- Origin: Bozhurishte, Bulgaria
- Genres: Punk Ska Reggae Funk Bulgarian folk
- Years active: 1997-2018, 2022-present
- Members: Erol Ibrahimov Rosen Grygorov Deian Dragiev Alexander Borisov Sando Sandov

= Wickeda =

Bulgarian rock band

Wickeda (Уикеда /bg/) are a Bulgarian rock band. They are quite popular in Bulgaria, and have occasionally topped the charts. Their style comprises punk, ska, reggae, funk and some traditional Bulgarian folk music elements. The witty lyrics filled with wordplay dealing mainly with stories from everyday life and the danceable tunes with memorable hooks have largely contributed to the band's success.

==History==
Wickeda are one of the most well-known bands in Bulgaria. When their first album Революция ("Revolution") appeared in 1999, it caught immediately the attention of musicians, journalists and music fans alike. The album was something of a turning point for the ailing Bulgarian popular music scene. It signalled the emergence of a new wave of Bulgarian rock and electronic bands on and around the label Жълта музика ("Yellow Music"). Bulgaria's leading music magazine at the time, New Rhythm chose it as one of the 35 best Bulgarian albums ever, and Wickeda won the prize for Best band and Best newcomer awarded by the music TV channel MM. The single " А ние с Боби двамата пием кафе" ("And I and Bobby, We are Both Drinking Coffee") stayed in MM's Top Ten for 10 weeks and the album sold over 30,000 copies.

In 2000 Wickeda released their second album Затова, защото... ("That's Why, Because..."). The first single, Уиски с фъстъци ("Whiskey and Peanuts") again reached high positions in the Top Ten. At the yearly MM-awards they won prizes for Best band and Best album. The second album sold over 20,000 copies.

The third album До тук ("Until Here"), a retrospective of Wickeda's work, came out in 2001, including four new songs. During their European tour (Czech Republic, Slovakia, Germany, Hungary), they released a single out of their fourth album Осъзнай се класово (approx. "Realise your Class Membership") in advance. After the tour the album was completed and managed once again to make it into the Top Ten.
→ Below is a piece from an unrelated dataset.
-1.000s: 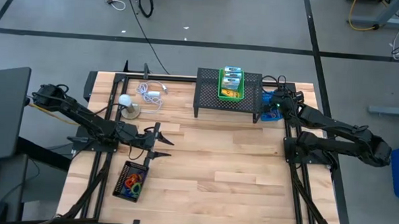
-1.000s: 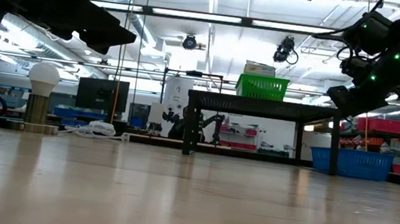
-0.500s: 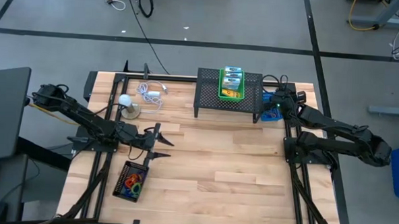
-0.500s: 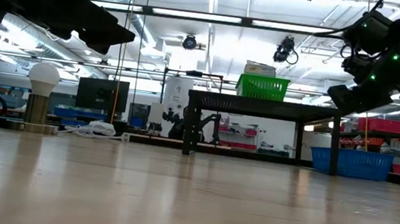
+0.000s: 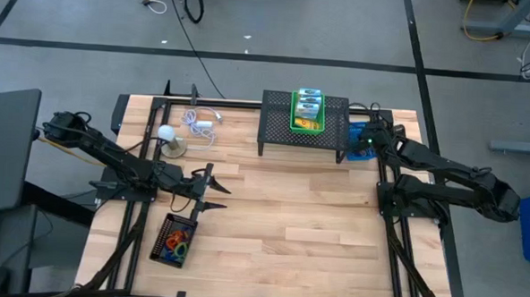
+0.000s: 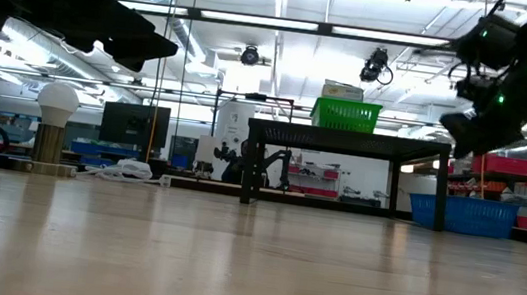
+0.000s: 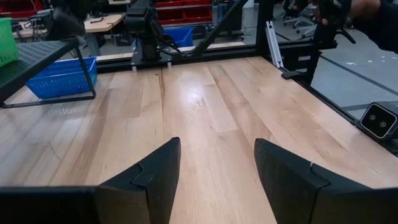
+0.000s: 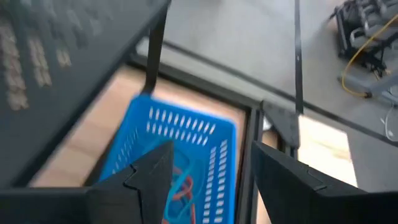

In the summer of 2004 came the fifth and final album called 1618. There were some new Balkan influences, while the style of the band was still varied and got even harder. A lot of the tracks on the album were English translations of older songs, albeit three new songs, "Секси" (Sexy), "Ми да" (I'm Here!) and "The Letter", were added. The Bulgarian version of "The Letter" has never been released, although the CD-Text of 1618 refers to it as "Pismo nov voc". In the autumn Wickeda made another European tour presenting their new album in Hungary, the Czech Republic, Germany, the Netherlands, and Bulgaria.

In October 2009 UK dubstep producer Ramadanman, in conjunction with the British Council and Hessle Audio, released a 500 limited edition white label remix 12" single of the Wickeda track "А Ние Двамата с Боби Пием Кафе" from their 1999 debut album 'Revolution'. The Hessle Audio co-owner and producer was approached by the council to remix a track picked by the Bulgarian public, drawn from a selection of their top 10 90's Bulgarian pop songs.

In 2010 they were headliners at Spirit of Burgas after Everlast couldn't make it because of sickness.

On 10 June 2018, bandleader Erol Ibrahimov announced the end of the band on his personal Facebook page, stating that the band "had no more to say" after 21 years.

In 2022, Wickeda reunited, and have since continued to perform live. A new album is also in the works.

==Members==

- Erol Ibrahimov (vocals, bass)
- Rosen Grygorov (guitar)
- Vladimir Georgiev - Popa(drums)
- Yassen Obretenov - Yashata (keyboard)

== Discography ==
- Revolyutsia (Революция) (1999)
- Zatova, zashtoto... (Затова, защото...) (2000)
- Do tuk (До тук) (2001)
- Osaznay se klasovo (Осъзнай се класово) (2003)
- 1618 (2004)

== Tours and festivals ==
They have played numerous festivals and made several tours abroad, even overseas:
- USA Tour, 2001
- The Sziget Festival in Budapest, Hungary in 2000, 2001, 2002, 2004, 2005, 2007
- The Taksirat Festival in North Macedonia (2002)
- Croatia (Ska-/Reggae-/Dub-Festival 2002)
- Slovakia (2002)
- Greece (Agrinio Festival, 2002)
- Germany (Fusion Festival, Rockxplosion, Stadt Festival 2003, Waltroper Parkfest 2004)
- Club tour across Germany in Cologne, Berlin, Munich, Hamburg and Münster in 2002
- The Netherlands (Wantijpop Festival 2005, Elastiek Festival 2005)

They have also had their own successful gigs in Prague and Budapest.